The great "Yearnin'" is drastically changed from the original. Where Nelson infused a southern gospel cry into his piece, Cunliffe uses a unitarian deconstruction to add edges to the familiar climax, propelled here by Jeff Clayton's reedy alto saxophone, playing it only once in the performance. Where the jaunty head is jarring, the solo sections smooth out providing a soft cushion for the players. Stafford affords a fine building trumpet solo that absolutely burns hotter than even his solo in "Hoe Down."

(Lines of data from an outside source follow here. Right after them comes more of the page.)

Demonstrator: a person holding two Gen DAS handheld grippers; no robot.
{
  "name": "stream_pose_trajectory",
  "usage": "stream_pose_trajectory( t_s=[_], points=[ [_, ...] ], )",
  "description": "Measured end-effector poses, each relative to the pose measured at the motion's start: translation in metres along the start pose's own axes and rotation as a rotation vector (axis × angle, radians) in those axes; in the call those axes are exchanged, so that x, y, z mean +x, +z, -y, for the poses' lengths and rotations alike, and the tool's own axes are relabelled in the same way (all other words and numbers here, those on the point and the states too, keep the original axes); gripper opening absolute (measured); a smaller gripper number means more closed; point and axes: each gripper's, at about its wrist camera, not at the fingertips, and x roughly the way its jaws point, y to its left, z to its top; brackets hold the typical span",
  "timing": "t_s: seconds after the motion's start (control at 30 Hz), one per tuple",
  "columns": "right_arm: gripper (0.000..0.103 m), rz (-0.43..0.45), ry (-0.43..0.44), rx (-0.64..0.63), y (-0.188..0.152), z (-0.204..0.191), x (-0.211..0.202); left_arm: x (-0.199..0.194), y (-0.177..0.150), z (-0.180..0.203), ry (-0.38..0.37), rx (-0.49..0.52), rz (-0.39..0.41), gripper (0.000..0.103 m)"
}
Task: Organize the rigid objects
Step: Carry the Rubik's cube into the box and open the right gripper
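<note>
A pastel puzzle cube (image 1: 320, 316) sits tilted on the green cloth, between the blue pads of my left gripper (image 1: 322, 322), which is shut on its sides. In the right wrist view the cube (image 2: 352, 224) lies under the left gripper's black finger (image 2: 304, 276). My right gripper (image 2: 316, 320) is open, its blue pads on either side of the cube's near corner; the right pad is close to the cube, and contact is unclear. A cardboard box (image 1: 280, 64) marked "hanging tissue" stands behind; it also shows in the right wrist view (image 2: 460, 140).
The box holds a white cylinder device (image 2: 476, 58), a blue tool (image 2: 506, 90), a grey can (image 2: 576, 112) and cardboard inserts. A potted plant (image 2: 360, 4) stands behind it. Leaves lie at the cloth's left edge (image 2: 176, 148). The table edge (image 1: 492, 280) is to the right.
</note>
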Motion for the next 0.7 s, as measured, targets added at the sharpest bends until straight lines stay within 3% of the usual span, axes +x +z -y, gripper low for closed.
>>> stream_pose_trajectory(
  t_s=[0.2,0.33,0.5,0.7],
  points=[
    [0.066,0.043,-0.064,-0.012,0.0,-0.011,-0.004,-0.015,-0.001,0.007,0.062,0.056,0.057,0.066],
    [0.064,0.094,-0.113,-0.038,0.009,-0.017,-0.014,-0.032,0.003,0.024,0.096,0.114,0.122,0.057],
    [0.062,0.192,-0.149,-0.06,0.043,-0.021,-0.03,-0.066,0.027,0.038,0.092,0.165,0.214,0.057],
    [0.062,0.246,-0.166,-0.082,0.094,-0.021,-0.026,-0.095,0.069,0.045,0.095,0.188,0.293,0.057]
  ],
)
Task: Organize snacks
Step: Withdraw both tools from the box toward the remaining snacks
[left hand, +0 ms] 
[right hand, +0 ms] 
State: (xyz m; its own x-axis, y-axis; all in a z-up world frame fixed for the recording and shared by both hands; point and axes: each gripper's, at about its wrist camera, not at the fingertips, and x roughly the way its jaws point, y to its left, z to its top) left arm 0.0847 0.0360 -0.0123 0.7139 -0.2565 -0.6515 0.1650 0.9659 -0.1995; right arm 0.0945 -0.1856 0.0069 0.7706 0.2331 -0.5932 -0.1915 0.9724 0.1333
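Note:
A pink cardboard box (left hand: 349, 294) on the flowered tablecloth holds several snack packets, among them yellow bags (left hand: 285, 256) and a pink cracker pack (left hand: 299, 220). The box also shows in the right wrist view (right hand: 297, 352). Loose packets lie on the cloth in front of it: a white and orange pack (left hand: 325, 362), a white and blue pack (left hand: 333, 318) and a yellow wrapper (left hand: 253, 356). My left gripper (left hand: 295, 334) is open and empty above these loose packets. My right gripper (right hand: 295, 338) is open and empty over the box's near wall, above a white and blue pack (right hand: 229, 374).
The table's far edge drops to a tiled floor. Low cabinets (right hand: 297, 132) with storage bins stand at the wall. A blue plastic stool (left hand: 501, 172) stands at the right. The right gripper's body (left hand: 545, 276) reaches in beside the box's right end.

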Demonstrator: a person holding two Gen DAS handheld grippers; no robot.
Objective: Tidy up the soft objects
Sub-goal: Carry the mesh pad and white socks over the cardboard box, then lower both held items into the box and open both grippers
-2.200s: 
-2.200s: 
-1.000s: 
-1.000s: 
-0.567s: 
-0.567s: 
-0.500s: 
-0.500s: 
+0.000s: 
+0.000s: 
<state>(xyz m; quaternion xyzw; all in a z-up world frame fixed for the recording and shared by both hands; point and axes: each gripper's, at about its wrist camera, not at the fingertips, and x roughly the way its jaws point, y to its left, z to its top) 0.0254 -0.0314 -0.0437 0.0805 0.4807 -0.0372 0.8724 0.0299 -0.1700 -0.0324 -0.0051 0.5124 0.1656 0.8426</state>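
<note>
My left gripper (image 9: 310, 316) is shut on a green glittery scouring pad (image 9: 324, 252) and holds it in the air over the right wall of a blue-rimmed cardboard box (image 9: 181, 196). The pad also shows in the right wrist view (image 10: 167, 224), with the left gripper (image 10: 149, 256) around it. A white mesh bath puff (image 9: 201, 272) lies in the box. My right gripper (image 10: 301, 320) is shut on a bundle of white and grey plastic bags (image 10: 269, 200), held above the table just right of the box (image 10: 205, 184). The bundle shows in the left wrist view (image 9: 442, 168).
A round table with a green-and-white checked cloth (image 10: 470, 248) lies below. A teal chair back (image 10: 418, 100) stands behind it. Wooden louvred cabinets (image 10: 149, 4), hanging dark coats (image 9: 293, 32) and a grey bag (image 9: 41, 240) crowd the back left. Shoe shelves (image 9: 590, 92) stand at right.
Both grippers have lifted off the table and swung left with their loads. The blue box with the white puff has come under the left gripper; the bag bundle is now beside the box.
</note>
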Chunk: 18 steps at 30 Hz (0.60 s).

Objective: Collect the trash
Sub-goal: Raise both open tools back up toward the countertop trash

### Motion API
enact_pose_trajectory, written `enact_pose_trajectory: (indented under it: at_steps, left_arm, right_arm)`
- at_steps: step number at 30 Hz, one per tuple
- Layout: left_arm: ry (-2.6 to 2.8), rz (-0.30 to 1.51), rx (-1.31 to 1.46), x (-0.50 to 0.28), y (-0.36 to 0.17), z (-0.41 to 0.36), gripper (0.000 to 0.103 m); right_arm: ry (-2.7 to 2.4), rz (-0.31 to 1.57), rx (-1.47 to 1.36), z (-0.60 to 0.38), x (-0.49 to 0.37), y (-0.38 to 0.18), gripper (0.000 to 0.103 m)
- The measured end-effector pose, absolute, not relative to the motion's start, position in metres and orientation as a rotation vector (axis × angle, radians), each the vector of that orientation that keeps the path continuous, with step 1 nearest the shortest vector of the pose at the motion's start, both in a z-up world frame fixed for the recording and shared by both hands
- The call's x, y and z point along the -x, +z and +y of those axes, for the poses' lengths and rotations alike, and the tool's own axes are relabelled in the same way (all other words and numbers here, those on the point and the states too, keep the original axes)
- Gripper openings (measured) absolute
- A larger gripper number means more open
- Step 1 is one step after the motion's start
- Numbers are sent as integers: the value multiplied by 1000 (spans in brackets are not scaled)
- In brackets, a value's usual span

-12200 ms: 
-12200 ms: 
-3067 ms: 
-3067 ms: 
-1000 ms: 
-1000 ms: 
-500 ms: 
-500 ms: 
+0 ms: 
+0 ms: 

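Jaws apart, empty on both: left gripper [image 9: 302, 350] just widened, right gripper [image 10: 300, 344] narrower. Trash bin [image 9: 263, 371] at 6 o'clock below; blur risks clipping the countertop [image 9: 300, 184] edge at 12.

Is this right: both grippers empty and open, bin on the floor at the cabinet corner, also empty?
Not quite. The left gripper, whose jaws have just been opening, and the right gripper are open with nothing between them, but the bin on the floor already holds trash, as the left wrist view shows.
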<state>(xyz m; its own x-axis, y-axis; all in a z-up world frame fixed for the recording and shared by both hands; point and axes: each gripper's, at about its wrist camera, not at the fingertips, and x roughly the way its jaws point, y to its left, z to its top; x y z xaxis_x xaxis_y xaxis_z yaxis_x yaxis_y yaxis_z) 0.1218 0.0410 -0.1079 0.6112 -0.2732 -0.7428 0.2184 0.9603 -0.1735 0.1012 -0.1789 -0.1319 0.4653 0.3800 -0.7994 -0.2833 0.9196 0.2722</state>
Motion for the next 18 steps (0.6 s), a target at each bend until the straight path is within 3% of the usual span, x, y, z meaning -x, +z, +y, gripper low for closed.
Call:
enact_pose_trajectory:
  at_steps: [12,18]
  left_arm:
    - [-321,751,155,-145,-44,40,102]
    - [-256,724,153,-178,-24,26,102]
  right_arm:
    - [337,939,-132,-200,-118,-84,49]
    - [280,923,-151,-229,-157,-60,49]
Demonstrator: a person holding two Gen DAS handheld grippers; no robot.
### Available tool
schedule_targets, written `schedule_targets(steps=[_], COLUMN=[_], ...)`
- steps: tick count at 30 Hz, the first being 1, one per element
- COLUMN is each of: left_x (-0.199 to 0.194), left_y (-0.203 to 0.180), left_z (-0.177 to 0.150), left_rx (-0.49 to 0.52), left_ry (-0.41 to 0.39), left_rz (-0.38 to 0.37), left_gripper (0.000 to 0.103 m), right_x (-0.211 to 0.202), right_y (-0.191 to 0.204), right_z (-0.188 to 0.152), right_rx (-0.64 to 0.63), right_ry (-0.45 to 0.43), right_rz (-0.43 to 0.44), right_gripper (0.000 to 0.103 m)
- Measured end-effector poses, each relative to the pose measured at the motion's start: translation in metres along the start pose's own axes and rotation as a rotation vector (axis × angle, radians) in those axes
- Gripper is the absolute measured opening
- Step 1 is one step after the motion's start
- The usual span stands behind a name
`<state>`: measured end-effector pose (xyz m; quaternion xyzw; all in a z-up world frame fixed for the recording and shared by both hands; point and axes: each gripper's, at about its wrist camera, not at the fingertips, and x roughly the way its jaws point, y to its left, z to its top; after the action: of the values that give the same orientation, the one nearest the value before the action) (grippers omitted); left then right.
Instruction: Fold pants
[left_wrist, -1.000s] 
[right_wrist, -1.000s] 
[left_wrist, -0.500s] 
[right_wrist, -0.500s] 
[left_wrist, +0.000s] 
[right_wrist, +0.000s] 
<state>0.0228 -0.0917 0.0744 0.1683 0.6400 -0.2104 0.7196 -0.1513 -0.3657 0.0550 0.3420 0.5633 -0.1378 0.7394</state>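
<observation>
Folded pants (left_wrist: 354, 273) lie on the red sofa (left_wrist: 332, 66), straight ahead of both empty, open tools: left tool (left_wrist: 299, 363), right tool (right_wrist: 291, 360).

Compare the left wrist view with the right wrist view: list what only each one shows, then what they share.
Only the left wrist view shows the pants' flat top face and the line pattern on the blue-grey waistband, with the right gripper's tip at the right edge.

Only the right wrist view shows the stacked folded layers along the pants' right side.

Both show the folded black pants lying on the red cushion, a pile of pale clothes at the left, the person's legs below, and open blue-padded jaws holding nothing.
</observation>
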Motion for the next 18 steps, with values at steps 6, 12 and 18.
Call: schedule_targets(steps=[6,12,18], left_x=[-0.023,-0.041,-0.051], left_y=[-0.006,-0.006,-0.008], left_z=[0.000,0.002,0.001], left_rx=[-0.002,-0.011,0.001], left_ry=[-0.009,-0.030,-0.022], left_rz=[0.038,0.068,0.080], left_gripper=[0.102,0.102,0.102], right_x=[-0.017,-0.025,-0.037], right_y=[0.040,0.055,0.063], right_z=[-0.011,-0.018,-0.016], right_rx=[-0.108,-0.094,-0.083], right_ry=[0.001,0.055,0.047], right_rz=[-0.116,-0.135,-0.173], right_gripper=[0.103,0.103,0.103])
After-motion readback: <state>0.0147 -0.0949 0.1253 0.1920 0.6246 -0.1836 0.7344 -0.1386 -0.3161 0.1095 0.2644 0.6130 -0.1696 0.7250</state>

As a concept disc, Bill Cunliffe's The Blues And The Abstract Truth, Take 2 ranks with the likes of Karrin Allyson's Ballads: Remembering John Coltrane (Concord, 2001) in invention and vision. Cunliffe assembles a crack outfit, somewhere between little and big band, and proceeds to record the finest disc released this year.
Tracks: Stolen Moments; Hoe Down; Cascades; Yearnin'; Butch and Butch; Teenie's Blues; Port Authority; Mary Lou's Blues.
Personnel: Bill Cunliffe: piano and arranger; Terell Stafford: guest soloist, trumpet; Jeff Clayton: guest soloist, alto sax; Andy Martin: trombone; Bob Sheppard: tenor and soprano sax; Brian Scanlon: alto sax; Larry Lunetta: trumpet; Tom Warrington: bass; Mark Ferber: drums.